New York’s Literary Cubs

From the New York Times, an article about some bright young people with a website, The New Inquiry

that functions as an Intellectuals Anonymous of sorts for desperate members of the city’s literary underclass barred from the publishing establishment. Fueled by B.Y.O.B. bourbon, impressive degrees and the angst that comes with being young and unmoored, members spend their hours filling the air with talk of Edmund Wilson and poststructuralism.

Lately, they have been catching the eye of the literary elite, earning praise that sounds as extravagantly brainy as the thesis-like articles that The New Inquiry uploads every few days.

But here is an article that suggests an alternative view—Everything Old Is New Again, from Commentary magazine, taking the Times to task for its pretentiousness. (Hat Tip: Frank Wilson)

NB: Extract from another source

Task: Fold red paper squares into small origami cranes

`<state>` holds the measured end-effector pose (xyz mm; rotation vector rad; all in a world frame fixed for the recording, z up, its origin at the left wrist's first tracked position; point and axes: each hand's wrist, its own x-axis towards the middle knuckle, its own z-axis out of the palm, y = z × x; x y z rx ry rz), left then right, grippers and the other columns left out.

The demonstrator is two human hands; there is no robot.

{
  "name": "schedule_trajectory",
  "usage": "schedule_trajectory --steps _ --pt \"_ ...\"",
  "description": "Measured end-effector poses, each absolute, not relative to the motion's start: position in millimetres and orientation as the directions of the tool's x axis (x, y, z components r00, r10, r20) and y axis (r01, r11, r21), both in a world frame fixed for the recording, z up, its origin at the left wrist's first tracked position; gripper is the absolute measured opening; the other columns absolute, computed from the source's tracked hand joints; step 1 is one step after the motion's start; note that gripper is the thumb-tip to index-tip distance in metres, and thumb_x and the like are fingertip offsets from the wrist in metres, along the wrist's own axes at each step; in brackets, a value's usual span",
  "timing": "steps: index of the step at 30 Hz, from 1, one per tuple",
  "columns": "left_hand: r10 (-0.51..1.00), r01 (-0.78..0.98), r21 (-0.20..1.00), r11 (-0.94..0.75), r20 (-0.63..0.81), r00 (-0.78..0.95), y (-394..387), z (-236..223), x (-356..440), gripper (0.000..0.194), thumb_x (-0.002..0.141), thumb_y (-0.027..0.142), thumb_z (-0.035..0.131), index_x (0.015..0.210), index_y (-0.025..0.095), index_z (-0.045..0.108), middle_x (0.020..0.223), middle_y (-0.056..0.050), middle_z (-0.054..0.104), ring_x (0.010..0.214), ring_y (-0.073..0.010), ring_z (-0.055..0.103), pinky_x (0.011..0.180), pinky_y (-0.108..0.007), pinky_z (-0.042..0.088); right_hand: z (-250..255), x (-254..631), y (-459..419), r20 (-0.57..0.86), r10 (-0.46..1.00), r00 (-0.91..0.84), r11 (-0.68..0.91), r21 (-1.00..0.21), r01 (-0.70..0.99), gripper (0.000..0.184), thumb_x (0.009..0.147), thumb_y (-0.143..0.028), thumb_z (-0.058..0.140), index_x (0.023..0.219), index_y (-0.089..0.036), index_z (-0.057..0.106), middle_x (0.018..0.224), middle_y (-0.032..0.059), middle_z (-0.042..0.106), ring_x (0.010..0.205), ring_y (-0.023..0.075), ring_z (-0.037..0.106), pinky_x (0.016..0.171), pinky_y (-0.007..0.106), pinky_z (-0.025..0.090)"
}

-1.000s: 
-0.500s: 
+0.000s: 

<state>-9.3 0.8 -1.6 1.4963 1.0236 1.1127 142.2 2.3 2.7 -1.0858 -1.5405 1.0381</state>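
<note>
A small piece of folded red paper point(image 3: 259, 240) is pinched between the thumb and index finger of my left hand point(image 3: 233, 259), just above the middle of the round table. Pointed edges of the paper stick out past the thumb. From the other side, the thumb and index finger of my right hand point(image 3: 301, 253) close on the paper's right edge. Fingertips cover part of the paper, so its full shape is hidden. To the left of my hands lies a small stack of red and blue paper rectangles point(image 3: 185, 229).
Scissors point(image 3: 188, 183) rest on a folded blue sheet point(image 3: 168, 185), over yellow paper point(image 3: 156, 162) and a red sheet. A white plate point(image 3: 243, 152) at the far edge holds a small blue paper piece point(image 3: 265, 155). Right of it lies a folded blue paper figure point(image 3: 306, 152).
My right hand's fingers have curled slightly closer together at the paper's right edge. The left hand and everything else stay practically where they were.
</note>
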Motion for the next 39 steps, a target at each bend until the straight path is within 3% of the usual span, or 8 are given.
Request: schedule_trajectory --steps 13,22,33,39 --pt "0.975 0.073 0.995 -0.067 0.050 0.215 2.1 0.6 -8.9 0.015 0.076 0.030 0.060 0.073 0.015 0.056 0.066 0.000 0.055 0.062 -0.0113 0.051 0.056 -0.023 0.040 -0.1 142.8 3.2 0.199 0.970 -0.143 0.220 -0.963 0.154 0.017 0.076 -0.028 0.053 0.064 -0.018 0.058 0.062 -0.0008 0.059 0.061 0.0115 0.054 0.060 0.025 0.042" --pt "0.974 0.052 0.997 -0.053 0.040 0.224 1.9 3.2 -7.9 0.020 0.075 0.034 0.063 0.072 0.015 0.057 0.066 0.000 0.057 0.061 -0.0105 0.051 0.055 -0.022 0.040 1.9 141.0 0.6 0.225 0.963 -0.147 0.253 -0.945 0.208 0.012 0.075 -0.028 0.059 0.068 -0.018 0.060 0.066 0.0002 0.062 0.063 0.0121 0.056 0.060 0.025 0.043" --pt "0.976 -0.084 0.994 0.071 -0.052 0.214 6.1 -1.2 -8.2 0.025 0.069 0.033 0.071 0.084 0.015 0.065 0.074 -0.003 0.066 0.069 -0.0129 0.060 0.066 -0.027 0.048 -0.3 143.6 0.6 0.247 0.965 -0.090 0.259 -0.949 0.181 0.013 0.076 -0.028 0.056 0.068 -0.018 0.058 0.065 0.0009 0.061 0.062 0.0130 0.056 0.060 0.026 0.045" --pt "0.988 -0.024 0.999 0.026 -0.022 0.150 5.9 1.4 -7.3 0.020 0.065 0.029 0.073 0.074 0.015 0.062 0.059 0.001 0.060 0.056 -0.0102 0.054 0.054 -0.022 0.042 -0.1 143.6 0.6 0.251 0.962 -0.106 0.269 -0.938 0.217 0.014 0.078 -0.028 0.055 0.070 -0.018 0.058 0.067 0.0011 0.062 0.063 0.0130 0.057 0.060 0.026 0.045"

What is happening now is the revenge of the market. A high literary culture, utterly divorced from economic realities, was artificially propped up for fifty years. In rather more technical terms, American literary culture is an inefficient market; its products are overpriced, and there aren’t many buyers for them at any rate. As the air goes out of the higher education bubble, the literary life as fantasized by the New York Times’s attractive young literary cubs is deflating along with it.

Which is not to say that literature will disappear. Young writers’ expectations of a good-paying job (with benefits) fiddling all day on overwritten and unsaleable manuscripts — that will disappear. Most everything else will remain the same. Toil, envy, and want will still be the writer’s lot in life. The old economic conditions will be new again. And writers (and maybe even critics) will have to pay attention to them. That’s the only real change. Deal with it, clubbers.

While I like bright young people—I even know a few—I think Commentary has the more realistic perspective.